Modi launched the third phase with direct attacks on Kejriwal and his deputy chief minister Manish Sisodia, accusing them of corruption, money laundering and embezzlement of funds as a prelude to splitting the party and forcing it to resign. To do the latter it used two AAP members, Kumar Vishwas and
Kapil Mishra, who had come to it from the RSS in the heady days of the “India Against Corruption” movement and kept their ties with it. It would be tedious to describe the details of this attack. Suffice it to say that the main charge, made by Mishra, that he had personally seen Kejriwal receive Rs 2 crore of foreign donations from health minister Satyendra Jain at his house on a particular date, was not corroborated by any of the cctv cameras mounted around the CMs house. This has not prevented the Delhi police from filing no fewer than 29 cases against Kejriwal, the elected chief minister of the state.

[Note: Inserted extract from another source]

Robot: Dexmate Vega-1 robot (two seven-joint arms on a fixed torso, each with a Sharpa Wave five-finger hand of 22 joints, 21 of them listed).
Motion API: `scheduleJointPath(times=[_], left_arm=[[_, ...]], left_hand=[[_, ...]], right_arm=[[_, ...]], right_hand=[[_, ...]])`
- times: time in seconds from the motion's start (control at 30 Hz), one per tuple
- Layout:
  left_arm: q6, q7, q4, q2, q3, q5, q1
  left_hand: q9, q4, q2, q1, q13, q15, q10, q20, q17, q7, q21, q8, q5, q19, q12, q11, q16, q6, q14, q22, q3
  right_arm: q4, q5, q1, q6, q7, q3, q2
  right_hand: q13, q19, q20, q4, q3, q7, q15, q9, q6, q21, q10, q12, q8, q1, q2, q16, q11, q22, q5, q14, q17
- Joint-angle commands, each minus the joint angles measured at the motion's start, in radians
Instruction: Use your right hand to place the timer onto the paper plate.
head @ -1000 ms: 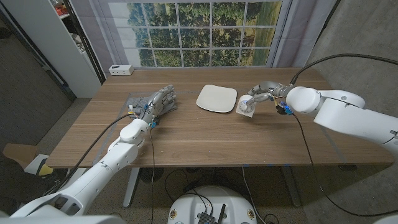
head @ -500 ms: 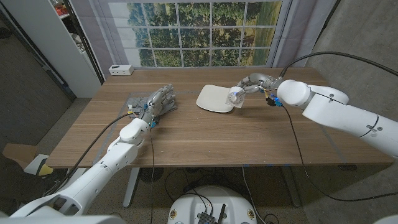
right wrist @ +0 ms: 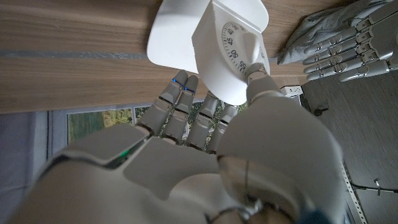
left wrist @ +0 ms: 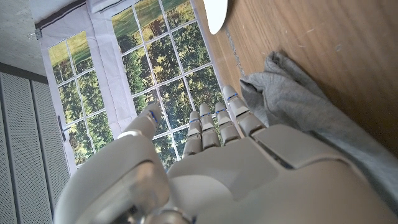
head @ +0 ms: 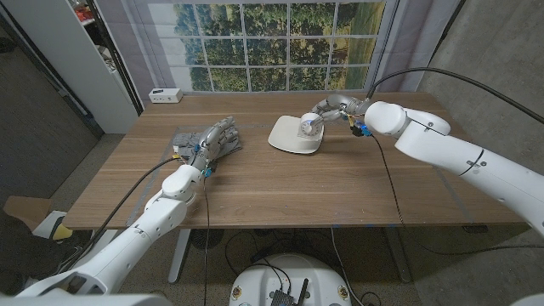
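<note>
The white timer (head: 308,128) with a round dial (right wrist: 236,45) is held by my right hand (head: 327,112) above the right part of the white paper plate (head: 289,136). In the right wrist view the timer (right wrist: 227,50) is pinched between thumb and fingers (right wrist: 179,92), with the plate (right wrist: 171,37) right behind it. Whether the timer touches the plate I cannot tell. My left hand (head: 211,140) stands at the table's left with its fingers apart, holding nothing, over a grey cloth (head: 184,138).
A grey cloth (left wrist: 292,106) lies under and beside my left hand (left wrist: 211,168). A small white box (head: 165,96) sits at the table's back left corner. A window runs behind the table. Bare wood stretches across the front of the table (head: 280,191).
My right hand has carried the timer leftward from the table's right side to over the plate. The left hand has stayed where it was.
</note>
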Motion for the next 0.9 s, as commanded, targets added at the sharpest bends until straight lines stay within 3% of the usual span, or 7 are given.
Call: scheduleJointPath(times=[0.03, 0.57, 0.9], left_arm=[[-0.006, 0.007, -0.008, 0.003, -0.008, -0.009, 0.021], [0.002, -0.008, 0.021, -0.003, -0.001, -0.008, -0.009], [0.01, 0.001, 0.009, 0.003, -0.004, -0.005, -0.009]], left_hand=[[0.002, -0.004, 0.001, -0.006, 0.001, 0.001, 0.008, 0.006, 0.002, -0.003, -0.002, 0.0, 0.005, 0.008, 0.003, 0.003, 0.001, 0.008, 0.009, 0.004, 0.008], [0.001, -0.004, 0.001, -0.009, -0.001, 0.001, 0.009, 0.006, 0.002, -0.003, -0.007, 0.0, 0.005, 0.01, 0.003, 0.003, 0.001, 0.01, 0.01, 0.004, 0.009], [0.001, -0.005, 0.002, -0.01, -0.002, 0.001, 0.01, 0.006, 0.002, -0.003, -0.009, -0.001, 0.005, 0.011, 0.003, 0.003, 0.001, 0.01, 0.01, 0.005, 0.01]], right_arm=[[0.161, -0.063, 0.06, 0.097, 0.039, -0.044, 0.113], [0.42, -0.098, 0.131, 0.227, 0.027, -0.084, 0.261], [0.547, -0.094, 0.177, 0.259, 0.081, -0.121, 0.315]], right_hand=[[0.005, -0.002, 0.004, 0.0, -0.007, -0.003, -0.168, 0.003, 0.003, 0.001, -0.004, 0.006, -0.006, 0.002, 0.01, 0.008, 0.003, 0.002, -0.002, -0.001, 0.004], [0.012, -0.001, 0.003, 0.001, -0.017, -0.003, -0.169, 0.005, 0.001, 0.0, -0.016, 0.003, -0.011, 0.001, 0.013, 0.006, 0.006, 0.002, -0.001, -0.012, 0.005], [0.017, -0.001, 0.003, 0.0, -0.022, -0.004, -0.169, 0.006, 0.003, -0.001, -0.019, 0.002, -0.013, 0.004, 0.015, 0.006, 0.005, 0.002, -0.001, -0.018, 0.006]])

Kejriwal is not the only opposition chief minister upon whom Modi and Amit Shah have trained their guns. The ministers of Mamata Banerjee, who is the first chief minister to have publicly recognised the threat that the BJP poses to democracy, have been in the gunsights of the CBI, the Income tax authorities and the enforcement directorate for several months. The common thread in all they are doing is their utter disregard for the rule of law and contempt for the conventions upon which democracy rests. Modi and Shah have to know that anything the BJP does to its political rivals can, and will, be done by them to the BJP when they come to power. With scandals like Vyapam in Madhya Pradesh, and the Rajasthan land scam, there will be ample fodder for the opposition to chew upon. So why are they showing such disregard for what can happen to them in the future? For those who have the courage to look ahead, the answer is staring them in the face: they do not ever expect the opposition to come to power. And that can happen only if democracy is extinguished in India.
Indira Gandhi’s Emergency was only a momentary flash in the pan. The real Emergency lies ahead.